While the agency has had frameworks around adherence to data privacy rules for some time, “we were finding [that] privacy regulation hasn’t kept pace with what we’re hearing from consumers about how they want us to use their data,” DeCicco said, with such consumer research informing the Data Ethics Compass tool GroupM and Mindshare created in partnership with client Unilever.

Cool or creepy?

IPG Mediabrands included data collections and use among the 10 principles in the Media Responsibility Principles it released last year.

“What we seek to do is operate in the spirit that the regulations are intended and what is in the best interest of the individual and what the individual would expect,” IPG Mediabrands global brand safety officer, UM chief digital officer Joshua Lowcock said.

Consumers are more aware of their data, and we need to be responsible around the gift … [that] the consumer giving them their personal data is.

Krystal Olivieri, GroupM global chief innovation officer

The gap between data privacy regulations and ethical data use provides ample opportunity for questionable practices to fall through the cracks.

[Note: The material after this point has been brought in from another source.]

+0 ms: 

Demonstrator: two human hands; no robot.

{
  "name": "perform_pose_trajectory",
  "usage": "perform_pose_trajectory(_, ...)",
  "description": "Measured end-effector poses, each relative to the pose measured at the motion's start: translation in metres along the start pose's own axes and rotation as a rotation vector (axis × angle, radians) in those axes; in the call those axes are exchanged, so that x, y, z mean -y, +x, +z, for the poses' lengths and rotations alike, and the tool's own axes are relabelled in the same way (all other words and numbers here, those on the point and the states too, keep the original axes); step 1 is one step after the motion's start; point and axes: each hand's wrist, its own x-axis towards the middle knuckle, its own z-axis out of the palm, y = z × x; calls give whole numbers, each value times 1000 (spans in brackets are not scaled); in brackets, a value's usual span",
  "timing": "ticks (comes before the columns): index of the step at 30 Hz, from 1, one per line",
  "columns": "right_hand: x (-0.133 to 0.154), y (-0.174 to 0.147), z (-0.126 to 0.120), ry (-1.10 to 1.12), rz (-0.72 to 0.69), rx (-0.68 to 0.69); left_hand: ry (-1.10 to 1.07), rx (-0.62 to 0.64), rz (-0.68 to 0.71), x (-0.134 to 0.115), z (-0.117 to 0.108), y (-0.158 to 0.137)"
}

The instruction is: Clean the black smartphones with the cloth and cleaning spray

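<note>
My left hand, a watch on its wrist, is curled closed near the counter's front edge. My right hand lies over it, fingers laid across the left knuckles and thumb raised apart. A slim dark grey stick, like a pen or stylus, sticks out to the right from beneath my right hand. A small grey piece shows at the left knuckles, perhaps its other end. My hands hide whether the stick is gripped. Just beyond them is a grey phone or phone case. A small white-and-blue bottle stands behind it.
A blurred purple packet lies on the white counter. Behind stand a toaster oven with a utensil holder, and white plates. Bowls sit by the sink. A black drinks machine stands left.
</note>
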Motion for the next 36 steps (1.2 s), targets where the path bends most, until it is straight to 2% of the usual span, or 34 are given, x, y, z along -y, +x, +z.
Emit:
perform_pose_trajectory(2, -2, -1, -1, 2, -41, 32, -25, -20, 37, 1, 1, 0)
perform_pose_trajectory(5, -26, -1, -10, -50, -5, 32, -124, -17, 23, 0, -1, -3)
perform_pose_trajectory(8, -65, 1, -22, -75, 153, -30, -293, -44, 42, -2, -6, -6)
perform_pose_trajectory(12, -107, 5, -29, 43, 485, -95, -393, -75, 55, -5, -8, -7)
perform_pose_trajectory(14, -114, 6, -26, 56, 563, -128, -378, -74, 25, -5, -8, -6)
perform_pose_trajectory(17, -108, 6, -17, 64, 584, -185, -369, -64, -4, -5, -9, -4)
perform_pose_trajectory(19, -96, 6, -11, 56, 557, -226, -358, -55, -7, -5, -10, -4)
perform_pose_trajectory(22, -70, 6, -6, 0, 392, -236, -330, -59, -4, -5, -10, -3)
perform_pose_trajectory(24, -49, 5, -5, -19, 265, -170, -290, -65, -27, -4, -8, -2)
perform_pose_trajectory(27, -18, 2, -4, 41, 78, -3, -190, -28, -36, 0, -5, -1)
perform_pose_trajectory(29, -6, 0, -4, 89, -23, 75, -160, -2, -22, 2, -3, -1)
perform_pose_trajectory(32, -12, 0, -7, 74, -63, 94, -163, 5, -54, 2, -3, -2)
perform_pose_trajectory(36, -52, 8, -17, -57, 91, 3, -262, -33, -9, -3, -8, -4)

Olivieri noted device fingerprinting, which collects various attributes about a device to determine a probable identity without collecting personalized information, as one example. Since it doesn’t inform the user or give them a choice to opt out, Olivieri said, it’s not something GroupM would support.

She explained that data ethics allows GroupM to look at tactics and decisions holistically to answer the question: “Would a consumer in this market find this tactic cool or creepy, and how do you draw that line?”

Getting ahead of the great reset

An approach of maximizing data collection under legal compliance could leave marketers scrambling to anticipate and adjust to regulatory and platform changes, an approach DeCicco called unsustainable.

“People looking for loopholes are going to have those loopholes closed,” Lowcock said. “What we’re saying is lean in, adapt to those changes and learn to do business the new way.”

Data ethics practices could help marketers get ahead of future changes in regulation and platform policies.

“We believe that the gap between regulation and consumer sentiment will close,” DeCicco explained. “Helping our clients get to holding themselves to an ethics standard will be part of their strategy to stay ahead of what some are calling a great reset in our ecosystem.”

That reset is part of the larger shift in how consumers interact with brands.

“I’ve always thought that data privacy would be the next big brand safety challenge. If what you’re doing falls afoul of the perceptions of the public, legal compliance is not a defense in the court of public opinion,” Lowcock said.

Publicis Media claims it views data ethics as part of its emphasis on brand integrity.

“We’ve developed a unique framework, tool kit and approach that helps our clients with planning, delivery and response to ad standards to ensure everything they’re doing aligns with the brand values their consumers have come to expect,” PMX evp, global digital standards Yale Cohen said.

Those who skirt ethical practices risk serious reputation damage at a time when consumers expect more from brands. A recent Morning Consult survey found that 76% of consumers expect brands to exemplify responsible or ethical business practices. Meanwhile, a December 2019 poll found that 64% of voters held companies responsible for online data protection.

“Brands and their media agencies must reset their relationship with consumers, less risk further alienating them from ad-supported business models,” Forrester principal analyst Jay Pattisall told Adweek. “The industry needs to reimagine the ad experience. Data privacy and ethics will likely play a role in that reimagining.”